Prompt> Once the line with "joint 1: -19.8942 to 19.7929" is found, repeat exactly that line and every one after it until the data below ends, including the last line.

Given records>
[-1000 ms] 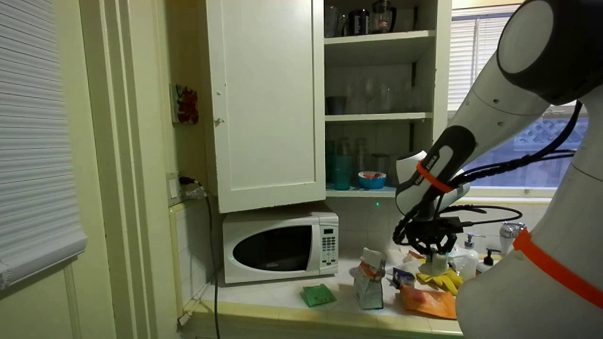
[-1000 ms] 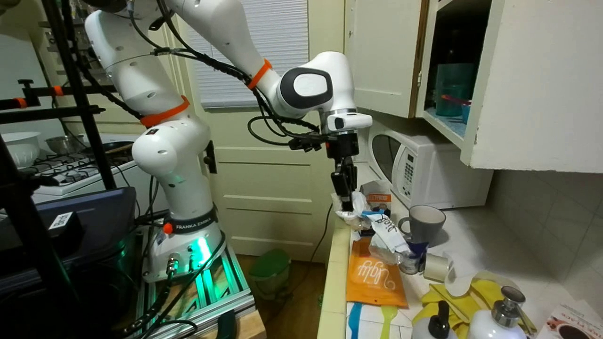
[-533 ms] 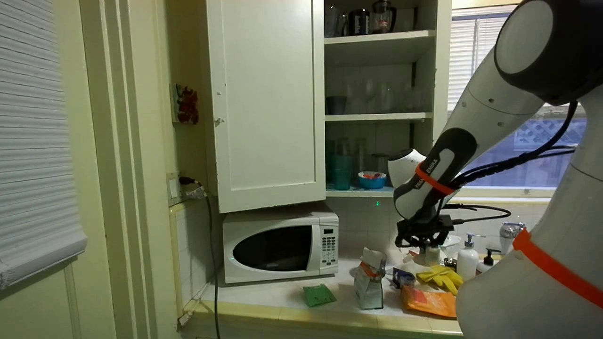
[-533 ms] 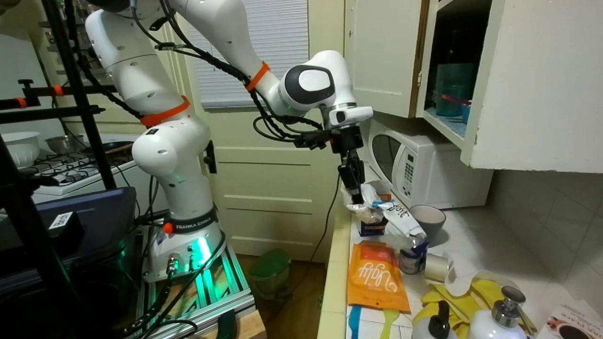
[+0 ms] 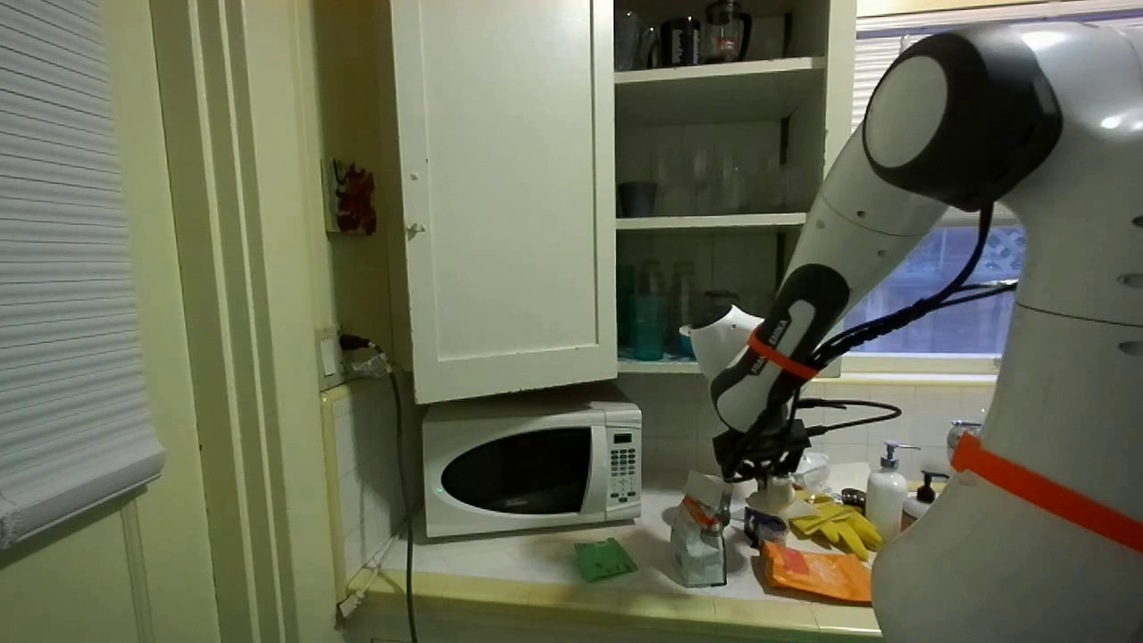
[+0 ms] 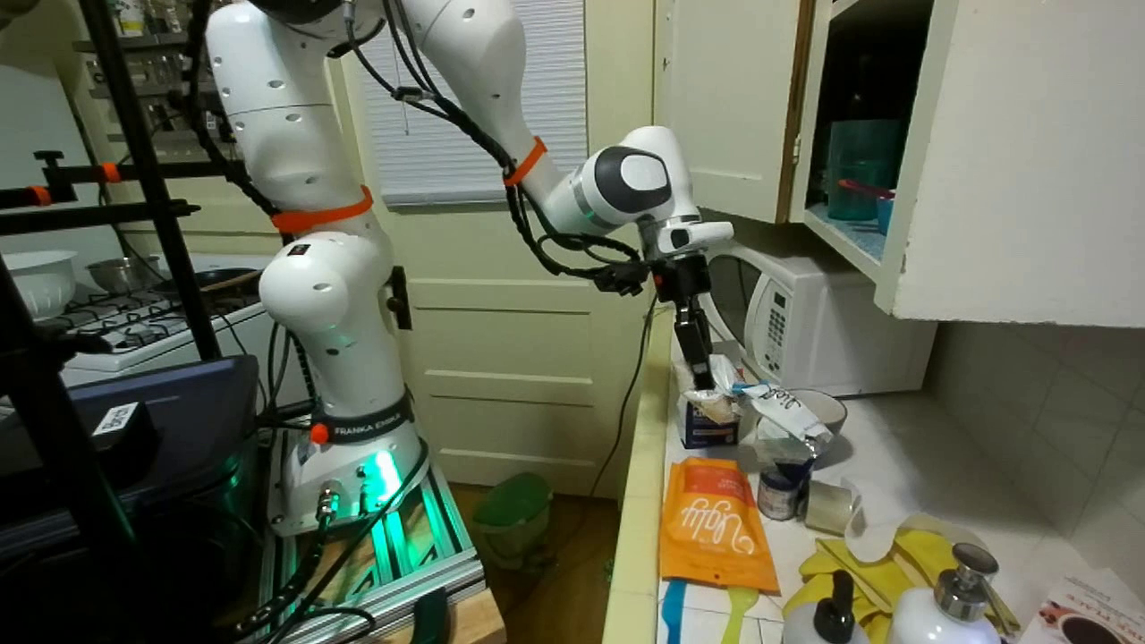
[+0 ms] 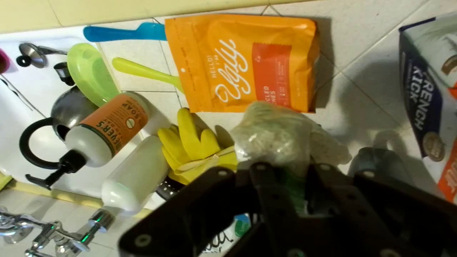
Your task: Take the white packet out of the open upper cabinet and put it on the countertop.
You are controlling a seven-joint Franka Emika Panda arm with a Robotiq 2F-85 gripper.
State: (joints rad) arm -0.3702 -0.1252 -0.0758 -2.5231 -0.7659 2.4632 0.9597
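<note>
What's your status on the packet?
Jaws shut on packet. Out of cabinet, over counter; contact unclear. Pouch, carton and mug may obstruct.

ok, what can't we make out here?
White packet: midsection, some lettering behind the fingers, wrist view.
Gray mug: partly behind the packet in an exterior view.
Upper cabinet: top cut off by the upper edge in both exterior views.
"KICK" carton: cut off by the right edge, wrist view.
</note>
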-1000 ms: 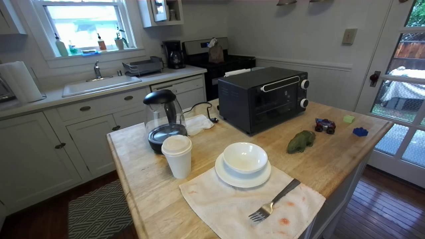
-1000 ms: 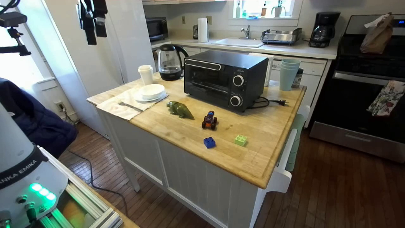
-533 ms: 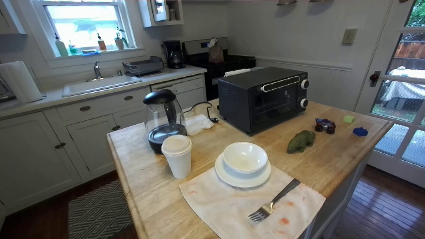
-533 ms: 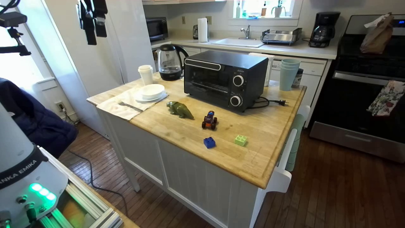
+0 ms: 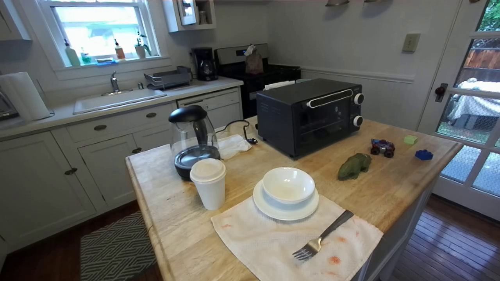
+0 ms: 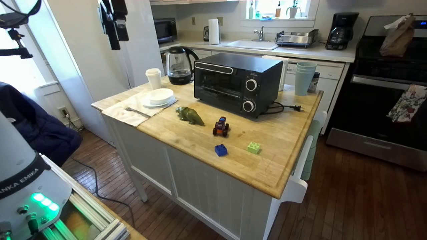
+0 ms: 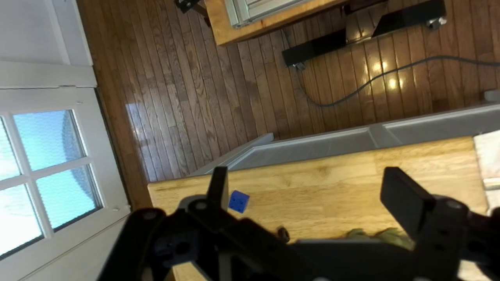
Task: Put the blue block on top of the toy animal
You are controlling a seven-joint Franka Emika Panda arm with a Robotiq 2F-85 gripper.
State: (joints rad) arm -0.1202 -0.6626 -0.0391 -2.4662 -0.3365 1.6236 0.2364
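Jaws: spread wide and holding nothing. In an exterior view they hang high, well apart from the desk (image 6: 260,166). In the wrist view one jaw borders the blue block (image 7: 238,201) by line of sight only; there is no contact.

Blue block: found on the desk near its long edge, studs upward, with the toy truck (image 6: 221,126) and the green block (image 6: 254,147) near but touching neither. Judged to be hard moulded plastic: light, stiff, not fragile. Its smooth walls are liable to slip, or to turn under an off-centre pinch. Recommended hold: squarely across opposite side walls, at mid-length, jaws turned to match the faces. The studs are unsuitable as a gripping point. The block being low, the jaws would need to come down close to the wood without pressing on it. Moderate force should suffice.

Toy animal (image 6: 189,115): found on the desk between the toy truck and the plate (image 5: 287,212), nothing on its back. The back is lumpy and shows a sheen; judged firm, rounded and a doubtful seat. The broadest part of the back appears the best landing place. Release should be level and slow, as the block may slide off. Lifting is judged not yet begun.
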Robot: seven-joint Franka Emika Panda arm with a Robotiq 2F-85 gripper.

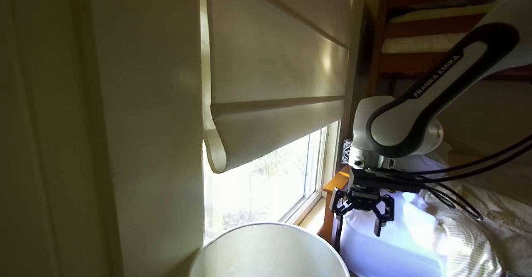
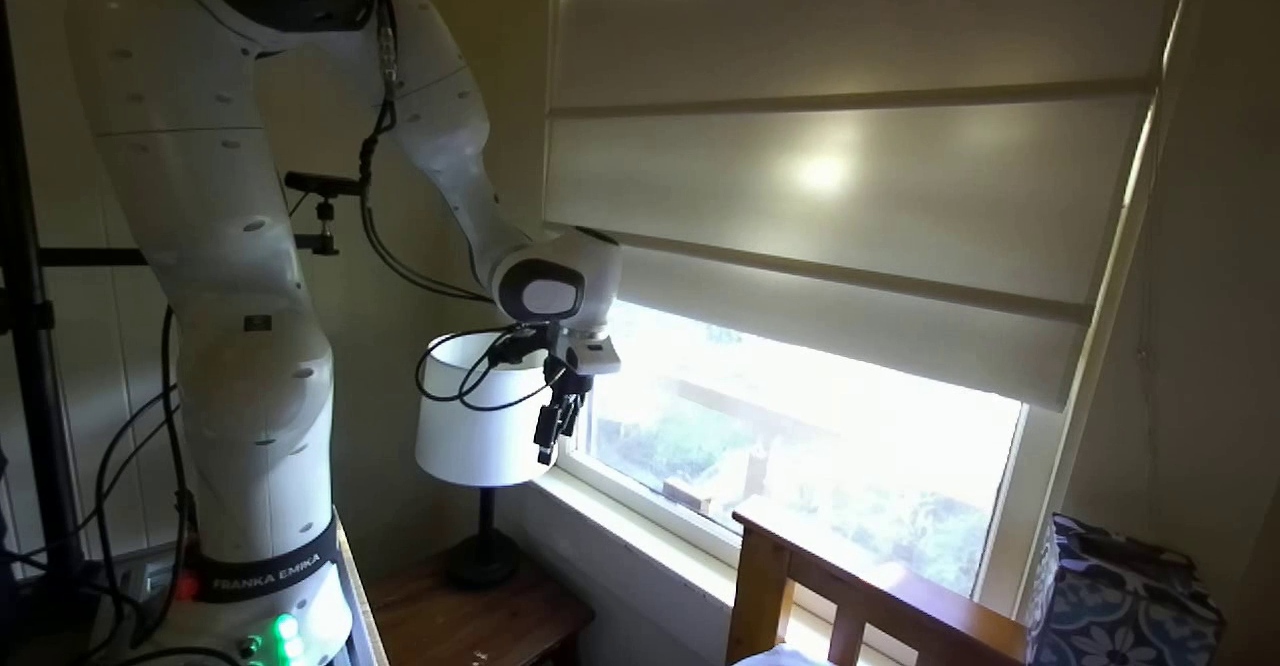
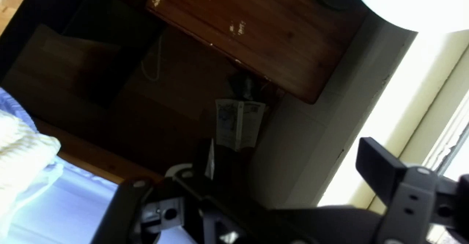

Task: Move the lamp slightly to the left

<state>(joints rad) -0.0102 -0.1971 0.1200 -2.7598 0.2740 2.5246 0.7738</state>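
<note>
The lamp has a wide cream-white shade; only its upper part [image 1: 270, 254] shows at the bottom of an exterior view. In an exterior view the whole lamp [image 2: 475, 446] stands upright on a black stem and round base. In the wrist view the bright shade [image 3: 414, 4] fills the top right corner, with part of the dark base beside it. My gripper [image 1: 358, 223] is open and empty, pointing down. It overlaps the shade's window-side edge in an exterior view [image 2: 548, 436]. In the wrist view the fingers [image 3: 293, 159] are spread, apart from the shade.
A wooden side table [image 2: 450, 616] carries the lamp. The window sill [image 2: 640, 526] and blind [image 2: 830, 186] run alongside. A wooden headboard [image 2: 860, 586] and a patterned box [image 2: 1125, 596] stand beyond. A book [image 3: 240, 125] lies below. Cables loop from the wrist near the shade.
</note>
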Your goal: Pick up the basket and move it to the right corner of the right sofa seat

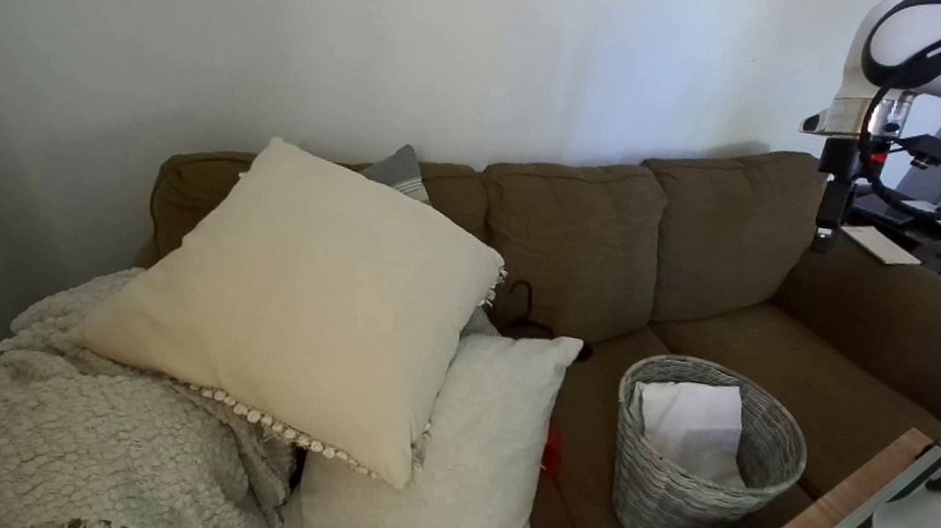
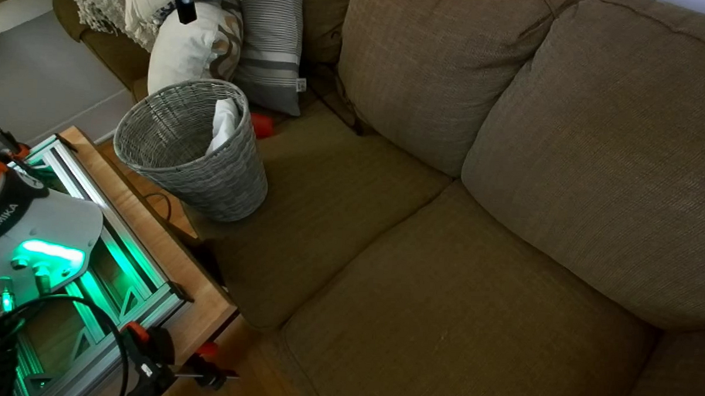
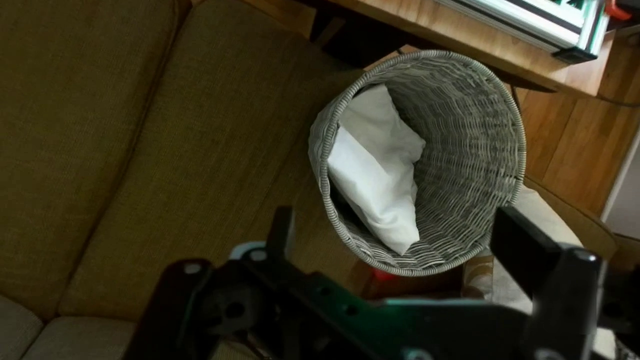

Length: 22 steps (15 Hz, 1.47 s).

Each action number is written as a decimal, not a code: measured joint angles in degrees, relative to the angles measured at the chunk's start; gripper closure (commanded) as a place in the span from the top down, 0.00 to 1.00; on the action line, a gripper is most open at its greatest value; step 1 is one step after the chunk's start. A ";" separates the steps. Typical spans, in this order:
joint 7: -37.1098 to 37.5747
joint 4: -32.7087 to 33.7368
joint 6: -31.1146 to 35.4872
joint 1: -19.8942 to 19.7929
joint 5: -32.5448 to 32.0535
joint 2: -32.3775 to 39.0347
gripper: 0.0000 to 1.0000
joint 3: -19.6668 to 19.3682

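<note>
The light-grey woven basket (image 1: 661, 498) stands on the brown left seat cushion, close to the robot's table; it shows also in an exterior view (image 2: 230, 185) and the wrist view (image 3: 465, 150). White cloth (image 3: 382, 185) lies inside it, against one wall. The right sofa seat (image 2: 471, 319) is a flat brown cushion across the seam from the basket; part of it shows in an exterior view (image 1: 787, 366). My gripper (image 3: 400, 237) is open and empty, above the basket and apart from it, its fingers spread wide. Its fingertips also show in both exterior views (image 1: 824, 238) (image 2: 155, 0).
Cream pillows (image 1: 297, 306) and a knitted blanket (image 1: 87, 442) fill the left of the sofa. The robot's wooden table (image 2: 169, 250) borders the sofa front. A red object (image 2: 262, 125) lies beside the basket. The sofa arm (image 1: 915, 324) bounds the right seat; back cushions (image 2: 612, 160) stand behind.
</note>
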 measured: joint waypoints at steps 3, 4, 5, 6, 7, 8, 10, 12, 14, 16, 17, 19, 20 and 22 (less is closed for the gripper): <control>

Completed exercise>
joint 1: -19.8942 to 19.7929
joint 5: -32.5448 to 32.0535
joint 2: -32.3775 to 39.0347
gripper: 0.0000 to 1.0000
joint 3: -19.6668 to 19.3682

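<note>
The light-grey woven basket (image 1: 661, 498) stands on the brown left seat cushion, close to the robot's table; it shows also in an exterior view (image 2: 230, 185) and the wrist view (image 3: 465, 150). White cloth (image 3: 382, 185) lies inside it, against one wall. The right sofa seat (image 2: 471, 319) is a flat brown cushion across the seam from the basket; part of it shows in an exterior view (image 1: 787, 366). My gripper (image 3: 400, 237) is open and empty, above the basket and apart from it, its fingers spread wide. Its fingertips also show in both exterior views (image 1: 824, 238) (image 2: 155, 0).
Cream pillows (image 1: 297, 306) and a knitted blanket (image 1: 87, 442) fill the left of the sofa. The robot's wooden table (image 2: 169, 250) borders the sofa front. A red object (image 2: 262, 125) lies beside the basket. The sofa arm (image 1: 915, 324) bounds the right seat; back cushions (image 2: 612, 160) stand behind.
</note>
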 measured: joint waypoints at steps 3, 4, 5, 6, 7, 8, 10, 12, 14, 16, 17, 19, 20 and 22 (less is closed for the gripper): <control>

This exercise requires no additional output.